Descripción
Se requiere un profesional de enfermería para atender a los residentes en centros de día para personas mayores. Las funciones principales incluyen la vigilancia y atención de las necesidades sanitarias y humanas básicas de los usuarios. Esto conlleva la preparación y administración de medicamentos según las prescripciones médicas, con especial atención a los tratamientos establecidos. Asimismo, se debe realizar el control rutinario de signos vitales como la presión arterial, el pulso y la temperatura corporal. El puesto exige colaboración estrecha con el equipo médico, preparando el material y los fármacos necesarios para las intervenciones. Otra responsabilidad clave es el mantenimiento y orden de las historias clínicas, anotando todos los datos relevantes derivados de la actividad asistencial.El profesional será responsable de la atención a residentes encamados por enfermedad, lo que incluye realizar cambios posturales según lo prescrito y supervisar el servicio de comidas. En casos específicos, se requiere la administración directa de alimentación mediante instrumental como sondas nasogástricas o gástricas. También se vigila la higiene personal de los residentes y se controlan los medicamentos y alimentos que mantengan en sus habitaciones. Además, se debe atender las necesidades sanitarias del personal del centro que sean de su competencia profesional. Se espera colaboración con el equipo de fisioterapia en actividades compatibles con su cualificación, cuando sus funciones lo permitan.
Otras tareas incluyen la gestión de pedidos de farmacia, análisis clínicos y radiología en centros donde no haya un especialista designado.

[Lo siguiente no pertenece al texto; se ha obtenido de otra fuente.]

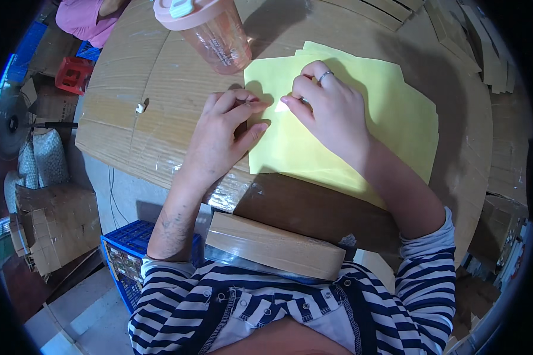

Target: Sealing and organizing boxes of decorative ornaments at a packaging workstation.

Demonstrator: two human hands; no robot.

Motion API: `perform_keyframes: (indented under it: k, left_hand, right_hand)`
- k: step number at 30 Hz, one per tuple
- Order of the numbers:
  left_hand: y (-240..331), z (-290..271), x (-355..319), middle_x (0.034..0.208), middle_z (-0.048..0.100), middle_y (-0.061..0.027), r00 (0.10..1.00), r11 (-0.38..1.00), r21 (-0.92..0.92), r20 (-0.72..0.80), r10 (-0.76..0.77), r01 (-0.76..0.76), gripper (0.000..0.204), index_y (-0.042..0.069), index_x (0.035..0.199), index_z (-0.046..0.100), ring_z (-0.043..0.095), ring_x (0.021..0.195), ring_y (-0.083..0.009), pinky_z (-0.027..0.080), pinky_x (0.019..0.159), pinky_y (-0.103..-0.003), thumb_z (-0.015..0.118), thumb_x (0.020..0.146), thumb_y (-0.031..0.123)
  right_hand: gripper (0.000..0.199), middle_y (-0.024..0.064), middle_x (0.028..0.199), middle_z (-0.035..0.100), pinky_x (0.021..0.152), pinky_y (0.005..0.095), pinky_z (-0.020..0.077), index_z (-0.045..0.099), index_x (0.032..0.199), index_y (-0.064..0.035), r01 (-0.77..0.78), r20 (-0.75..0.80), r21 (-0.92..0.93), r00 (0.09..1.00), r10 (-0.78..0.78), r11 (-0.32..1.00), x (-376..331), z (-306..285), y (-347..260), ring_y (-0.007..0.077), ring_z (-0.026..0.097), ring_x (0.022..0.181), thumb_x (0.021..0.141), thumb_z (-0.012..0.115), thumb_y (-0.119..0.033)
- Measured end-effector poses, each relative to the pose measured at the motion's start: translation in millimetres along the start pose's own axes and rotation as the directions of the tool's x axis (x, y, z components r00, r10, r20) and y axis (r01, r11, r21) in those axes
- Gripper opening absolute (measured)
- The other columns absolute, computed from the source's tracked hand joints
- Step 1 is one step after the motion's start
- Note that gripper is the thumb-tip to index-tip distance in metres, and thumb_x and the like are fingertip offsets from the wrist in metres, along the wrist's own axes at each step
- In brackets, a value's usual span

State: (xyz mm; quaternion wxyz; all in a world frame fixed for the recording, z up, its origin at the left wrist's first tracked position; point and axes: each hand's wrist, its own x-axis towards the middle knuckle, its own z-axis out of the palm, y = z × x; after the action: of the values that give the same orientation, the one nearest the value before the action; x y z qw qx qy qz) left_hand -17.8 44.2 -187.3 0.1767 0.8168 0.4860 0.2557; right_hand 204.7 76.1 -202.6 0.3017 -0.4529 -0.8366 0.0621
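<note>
Several yellow sheets point(391, 118) lie loosely stacked on the cardboard-covered table, their edges not lined up. Over their left part, my right hand point(334, 112) is closed in a pinch on a small pale pointed piece point(282, 107), perhaps paper or sticker; most of it is hidden by the fingers. A ring is on one finger of that hand. My left hand point(226, 123) rests at the sheets' left edge, fingers bent and thumb apart from them, with nothing visible in it. Beyond the left hand stands a pink see-through cup point(216, 41) with a lid.
A small white bit point(140, 108) lies on the table point(172, 77) to the left. A wide roll of brown tape point(272, 242) sits against my body at the near edge. A blue crate point(119, 260) and cardboard box point(59, 225) stand lower left. Someone's pink sleeve point(86, 21) shows far left.
</note>
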Motion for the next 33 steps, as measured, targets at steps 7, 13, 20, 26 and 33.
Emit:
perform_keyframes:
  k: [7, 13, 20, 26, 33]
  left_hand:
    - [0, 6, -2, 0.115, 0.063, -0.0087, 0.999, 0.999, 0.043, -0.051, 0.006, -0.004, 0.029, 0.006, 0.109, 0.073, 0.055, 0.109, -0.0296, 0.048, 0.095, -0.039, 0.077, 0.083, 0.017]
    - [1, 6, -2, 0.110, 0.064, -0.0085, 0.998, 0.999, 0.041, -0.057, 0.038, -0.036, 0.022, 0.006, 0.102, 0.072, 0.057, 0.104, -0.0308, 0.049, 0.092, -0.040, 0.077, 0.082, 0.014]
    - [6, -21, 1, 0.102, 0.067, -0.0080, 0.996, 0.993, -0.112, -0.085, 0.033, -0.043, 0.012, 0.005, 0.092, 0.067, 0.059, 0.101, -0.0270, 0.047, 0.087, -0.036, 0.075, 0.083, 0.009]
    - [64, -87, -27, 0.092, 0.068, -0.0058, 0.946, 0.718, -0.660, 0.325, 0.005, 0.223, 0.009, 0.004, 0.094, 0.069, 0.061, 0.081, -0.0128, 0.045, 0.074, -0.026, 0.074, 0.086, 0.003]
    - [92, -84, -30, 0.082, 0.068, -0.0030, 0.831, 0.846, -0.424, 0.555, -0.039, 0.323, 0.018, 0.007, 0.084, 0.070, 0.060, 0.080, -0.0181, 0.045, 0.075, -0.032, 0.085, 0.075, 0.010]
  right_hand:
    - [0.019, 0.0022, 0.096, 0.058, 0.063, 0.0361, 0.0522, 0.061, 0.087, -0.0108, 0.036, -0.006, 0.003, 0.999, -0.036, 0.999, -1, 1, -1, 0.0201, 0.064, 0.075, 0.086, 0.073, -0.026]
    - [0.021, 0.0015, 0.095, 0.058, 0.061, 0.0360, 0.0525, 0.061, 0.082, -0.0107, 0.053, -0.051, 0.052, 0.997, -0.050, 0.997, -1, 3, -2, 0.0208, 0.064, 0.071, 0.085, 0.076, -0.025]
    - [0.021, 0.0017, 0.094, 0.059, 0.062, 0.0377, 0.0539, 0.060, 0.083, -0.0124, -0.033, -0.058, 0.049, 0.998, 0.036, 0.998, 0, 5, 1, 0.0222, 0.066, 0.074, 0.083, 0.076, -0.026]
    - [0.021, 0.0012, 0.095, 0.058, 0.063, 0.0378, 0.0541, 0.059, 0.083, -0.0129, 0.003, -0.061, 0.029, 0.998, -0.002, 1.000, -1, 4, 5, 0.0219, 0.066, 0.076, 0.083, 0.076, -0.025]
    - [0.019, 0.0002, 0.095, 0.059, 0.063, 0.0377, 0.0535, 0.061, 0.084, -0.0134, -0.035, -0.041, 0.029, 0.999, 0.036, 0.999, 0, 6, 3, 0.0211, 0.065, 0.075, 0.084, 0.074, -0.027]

Es fundamental supervisar la correcta ejecución de las actividades físicas indicadas por el médico, observando cualquier incidencia durante su realización. En general, el puesto comprende todas aquellas actividades relacionadas con la atención sanitaria no especificadas que se le puedan encomendar. El entorno de trabajo son centros dedicados al cuidado diurno de personas mayores, requiriendo una actitud profesional, empática y meticulosa en el cumplimiento de los protocolos establecidos para garantizar el bienestar de los usuarios.